▶ Exercise objective
Take the listing below and print exactly the lines starting at the line containing "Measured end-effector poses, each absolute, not" and ending at the line containing "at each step", both ends included, and no others.

▶ Recorded data
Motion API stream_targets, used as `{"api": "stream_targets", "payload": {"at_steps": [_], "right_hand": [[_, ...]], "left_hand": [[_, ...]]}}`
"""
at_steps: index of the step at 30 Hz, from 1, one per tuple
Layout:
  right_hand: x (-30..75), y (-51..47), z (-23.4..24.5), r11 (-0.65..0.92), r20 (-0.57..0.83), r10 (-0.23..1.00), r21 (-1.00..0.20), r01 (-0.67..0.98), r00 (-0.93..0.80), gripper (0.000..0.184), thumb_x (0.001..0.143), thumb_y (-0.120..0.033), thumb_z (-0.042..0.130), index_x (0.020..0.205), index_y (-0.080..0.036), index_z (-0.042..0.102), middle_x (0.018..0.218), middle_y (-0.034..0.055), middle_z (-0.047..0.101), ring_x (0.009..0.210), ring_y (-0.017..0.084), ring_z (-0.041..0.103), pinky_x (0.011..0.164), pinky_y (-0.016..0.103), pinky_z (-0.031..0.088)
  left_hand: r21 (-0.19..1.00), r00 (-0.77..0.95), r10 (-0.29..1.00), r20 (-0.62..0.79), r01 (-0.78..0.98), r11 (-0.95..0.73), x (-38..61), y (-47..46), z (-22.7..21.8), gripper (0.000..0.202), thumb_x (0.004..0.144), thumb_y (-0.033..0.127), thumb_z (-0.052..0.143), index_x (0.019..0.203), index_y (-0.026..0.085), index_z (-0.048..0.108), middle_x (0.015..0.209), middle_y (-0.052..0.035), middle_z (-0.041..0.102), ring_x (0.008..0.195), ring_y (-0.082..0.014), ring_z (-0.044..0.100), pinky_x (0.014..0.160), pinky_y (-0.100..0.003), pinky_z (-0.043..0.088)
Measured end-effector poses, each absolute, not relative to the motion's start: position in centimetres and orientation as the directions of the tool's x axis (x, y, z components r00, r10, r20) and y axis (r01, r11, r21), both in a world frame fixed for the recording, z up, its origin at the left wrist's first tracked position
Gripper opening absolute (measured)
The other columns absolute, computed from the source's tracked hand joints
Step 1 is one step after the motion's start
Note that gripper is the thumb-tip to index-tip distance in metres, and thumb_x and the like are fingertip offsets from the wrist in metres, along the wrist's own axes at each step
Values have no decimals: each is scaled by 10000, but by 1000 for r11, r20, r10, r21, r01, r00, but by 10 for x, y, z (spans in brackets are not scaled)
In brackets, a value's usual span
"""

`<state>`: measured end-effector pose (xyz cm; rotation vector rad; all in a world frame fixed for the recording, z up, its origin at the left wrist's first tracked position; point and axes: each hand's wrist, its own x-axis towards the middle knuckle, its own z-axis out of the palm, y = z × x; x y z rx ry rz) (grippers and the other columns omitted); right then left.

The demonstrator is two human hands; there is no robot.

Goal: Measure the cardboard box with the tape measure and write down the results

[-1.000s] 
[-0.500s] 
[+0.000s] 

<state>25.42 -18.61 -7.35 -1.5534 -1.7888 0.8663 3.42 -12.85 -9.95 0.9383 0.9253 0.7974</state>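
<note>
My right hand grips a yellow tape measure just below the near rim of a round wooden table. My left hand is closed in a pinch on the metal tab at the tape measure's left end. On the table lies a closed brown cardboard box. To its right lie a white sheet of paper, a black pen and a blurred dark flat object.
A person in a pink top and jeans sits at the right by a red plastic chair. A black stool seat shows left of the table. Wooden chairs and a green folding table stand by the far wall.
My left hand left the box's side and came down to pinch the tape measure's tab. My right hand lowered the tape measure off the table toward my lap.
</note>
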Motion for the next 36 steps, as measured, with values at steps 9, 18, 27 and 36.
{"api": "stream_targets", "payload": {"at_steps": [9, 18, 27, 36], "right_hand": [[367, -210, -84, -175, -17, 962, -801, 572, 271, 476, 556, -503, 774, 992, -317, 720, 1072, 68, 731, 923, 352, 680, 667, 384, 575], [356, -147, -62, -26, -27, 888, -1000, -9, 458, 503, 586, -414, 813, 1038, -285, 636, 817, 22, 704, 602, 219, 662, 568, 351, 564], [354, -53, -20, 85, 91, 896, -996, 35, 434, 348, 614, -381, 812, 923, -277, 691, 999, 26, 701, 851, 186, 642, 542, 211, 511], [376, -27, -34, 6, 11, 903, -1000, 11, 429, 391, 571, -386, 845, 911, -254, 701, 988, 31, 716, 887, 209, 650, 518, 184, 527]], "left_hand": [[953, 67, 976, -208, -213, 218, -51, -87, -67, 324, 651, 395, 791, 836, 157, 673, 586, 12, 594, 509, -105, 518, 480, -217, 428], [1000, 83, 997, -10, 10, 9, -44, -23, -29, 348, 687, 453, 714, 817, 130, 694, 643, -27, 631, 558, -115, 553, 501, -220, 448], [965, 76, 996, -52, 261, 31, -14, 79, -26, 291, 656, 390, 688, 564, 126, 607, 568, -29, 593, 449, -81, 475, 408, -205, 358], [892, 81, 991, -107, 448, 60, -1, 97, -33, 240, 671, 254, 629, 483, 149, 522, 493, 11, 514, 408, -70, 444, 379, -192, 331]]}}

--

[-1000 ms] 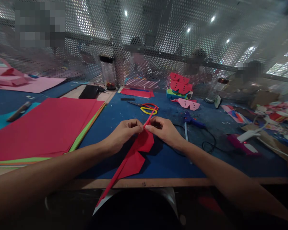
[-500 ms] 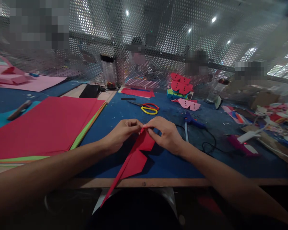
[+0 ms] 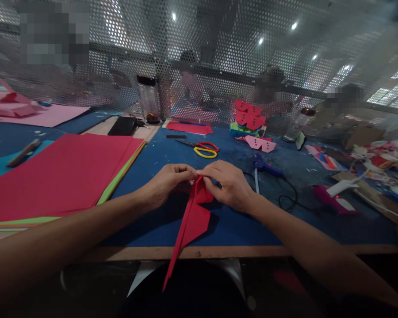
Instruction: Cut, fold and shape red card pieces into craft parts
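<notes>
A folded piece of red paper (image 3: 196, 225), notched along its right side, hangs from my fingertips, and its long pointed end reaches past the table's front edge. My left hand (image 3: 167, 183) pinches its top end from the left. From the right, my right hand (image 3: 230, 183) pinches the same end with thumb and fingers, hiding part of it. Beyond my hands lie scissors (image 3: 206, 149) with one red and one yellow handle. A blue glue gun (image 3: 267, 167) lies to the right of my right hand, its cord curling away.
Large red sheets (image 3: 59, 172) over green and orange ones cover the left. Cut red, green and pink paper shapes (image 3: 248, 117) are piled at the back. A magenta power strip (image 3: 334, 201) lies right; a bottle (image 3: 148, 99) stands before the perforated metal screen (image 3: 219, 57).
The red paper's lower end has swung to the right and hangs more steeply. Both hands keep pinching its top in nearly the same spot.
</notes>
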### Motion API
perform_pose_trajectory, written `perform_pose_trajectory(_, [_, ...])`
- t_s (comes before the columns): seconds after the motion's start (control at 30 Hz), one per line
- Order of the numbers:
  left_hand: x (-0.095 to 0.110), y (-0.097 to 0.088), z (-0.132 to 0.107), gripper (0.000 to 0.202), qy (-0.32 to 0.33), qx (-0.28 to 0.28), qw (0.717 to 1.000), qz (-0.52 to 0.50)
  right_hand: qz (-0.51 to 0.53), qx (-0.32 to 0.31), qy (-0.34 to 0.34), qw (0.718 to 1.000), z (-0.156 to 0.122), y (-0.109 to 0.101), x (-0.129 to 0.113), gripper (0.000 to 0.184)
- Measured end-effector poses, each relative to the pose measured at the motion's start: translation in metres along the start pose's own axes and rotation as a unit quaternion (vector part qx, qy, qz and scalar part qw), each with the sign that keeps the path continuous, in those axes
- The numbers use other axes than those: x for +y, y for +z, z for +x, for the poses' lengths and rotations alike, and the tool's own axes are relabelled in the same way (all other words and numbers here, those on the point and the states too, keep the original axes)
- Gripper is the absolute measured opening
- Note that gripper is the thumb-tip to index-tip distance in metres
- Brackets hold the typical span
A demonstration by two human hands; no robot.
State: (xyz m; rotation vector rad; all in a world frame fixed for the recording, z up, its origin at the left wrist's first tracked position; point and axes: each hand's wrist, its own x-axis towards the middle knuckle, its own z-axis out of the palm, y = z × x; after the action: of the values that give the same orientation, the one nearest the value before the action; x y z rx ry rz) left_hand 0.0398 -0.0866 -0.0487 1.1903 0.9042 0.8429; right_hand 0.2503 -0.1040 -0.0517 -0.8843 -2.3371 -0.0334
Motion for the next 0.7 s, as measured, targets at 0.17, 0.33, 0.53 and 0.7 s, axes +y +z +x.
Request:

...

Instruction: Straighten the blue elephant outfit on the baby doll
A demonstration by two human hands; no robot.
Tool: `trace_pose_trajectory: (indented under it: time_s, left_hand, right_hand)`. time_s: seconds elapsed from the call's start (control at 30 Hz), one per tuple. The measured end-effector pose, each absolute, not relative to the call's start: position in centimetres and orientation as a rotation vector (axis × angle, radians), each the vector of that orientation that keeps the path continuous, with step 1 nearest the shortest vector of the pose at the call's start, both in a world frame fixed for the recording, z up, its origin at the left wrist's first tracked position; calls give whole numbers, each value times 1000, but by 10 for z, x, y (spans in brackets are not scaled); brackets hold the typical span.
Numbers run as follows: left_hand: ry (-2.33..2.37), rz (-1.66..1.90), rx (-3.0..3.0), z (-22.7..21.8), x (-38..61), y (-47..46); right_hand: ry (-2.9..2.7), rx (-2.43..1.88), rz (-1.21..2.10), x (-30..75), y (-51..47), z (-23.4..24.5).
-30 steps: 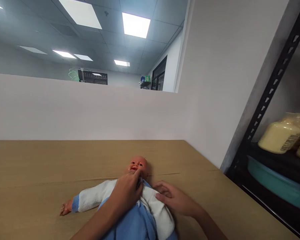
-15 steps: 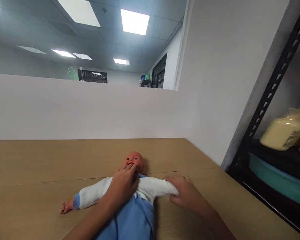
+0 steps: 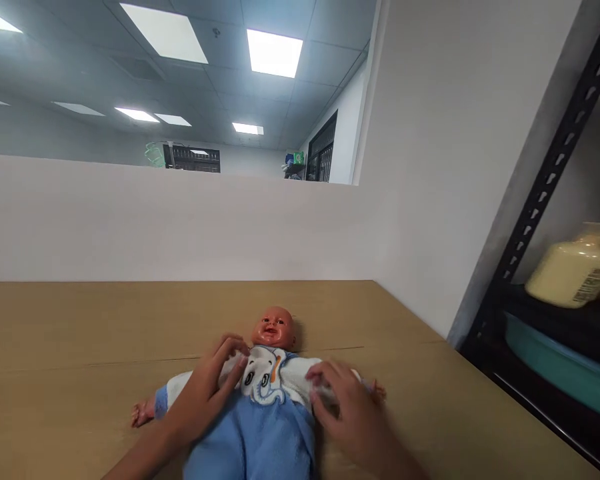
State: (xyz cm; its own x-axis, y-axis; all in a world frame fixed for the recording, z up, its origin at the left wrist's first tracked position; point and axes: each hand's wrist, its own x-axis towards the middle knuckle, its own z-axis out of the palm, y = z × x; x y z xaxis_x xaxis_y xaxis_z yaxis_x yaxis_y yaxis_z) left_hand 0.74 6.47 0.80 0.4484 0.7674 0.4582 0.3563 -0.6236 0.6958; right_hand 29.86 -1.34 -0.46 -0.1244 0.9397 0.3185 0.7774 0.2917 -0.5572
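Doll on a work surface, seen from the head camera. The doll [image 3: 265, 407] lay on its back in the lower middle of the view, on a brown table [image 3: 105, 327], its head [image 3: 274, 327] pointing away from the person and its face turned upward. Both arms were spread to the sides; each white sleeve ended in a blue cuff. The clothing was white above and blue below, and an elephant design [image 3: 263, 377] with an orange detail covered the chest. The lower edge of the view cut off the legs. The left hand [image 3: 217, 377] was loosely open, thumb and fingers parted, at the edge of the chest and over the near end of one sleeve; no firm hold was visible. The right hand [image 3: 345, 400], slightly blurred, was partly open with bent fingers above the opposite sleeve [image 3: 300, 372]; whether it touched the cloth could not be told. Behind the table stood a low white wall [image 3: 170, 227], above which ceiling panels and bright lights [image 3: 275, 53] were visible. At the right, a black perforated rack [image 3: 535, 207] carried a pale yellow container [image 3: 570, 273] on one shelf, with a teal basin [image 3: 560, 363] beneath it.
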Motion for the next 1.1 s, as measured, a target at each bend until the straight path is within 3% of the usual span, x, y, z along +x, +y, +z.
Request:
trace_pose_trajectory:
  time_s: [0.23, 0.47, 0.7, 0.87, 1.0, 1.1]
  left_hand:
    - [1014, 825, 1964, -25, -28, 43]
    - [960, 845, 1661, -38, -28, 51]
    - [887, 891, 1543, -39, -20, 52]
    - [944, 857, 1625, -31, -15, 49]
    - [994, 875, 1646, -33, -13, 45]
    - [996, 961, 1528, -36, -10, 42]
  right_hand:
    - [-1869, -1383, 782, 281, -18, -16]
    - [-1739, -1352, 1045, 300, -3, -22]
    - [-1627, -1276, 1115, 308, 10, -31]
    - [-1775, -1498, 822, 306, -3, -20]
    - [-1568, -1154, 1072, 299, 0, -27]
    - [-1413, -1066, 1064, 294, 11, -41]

▶ Solution to the problem
Measured end-effector poses, each absolute, not relative to the motion's start: position in centimetres and orientation as the directions of the tool's x axis (x, y, z components r00, r10, r20) and y axis (r01, r11, r21), both in a world frame fixed for the recording, z up, its origin at the left wrist's first tracked position
Gripper opening absolute (measured)
The other columns absolute, computed from the source's tracked hand joints
Step 1 is one step after the motion's start
Note that gripper is the thumb-tip to index-tip distance in metres, and thumb_x and the like are fingertip offsets from the wrist in metres, along the wrist's own axes at each step

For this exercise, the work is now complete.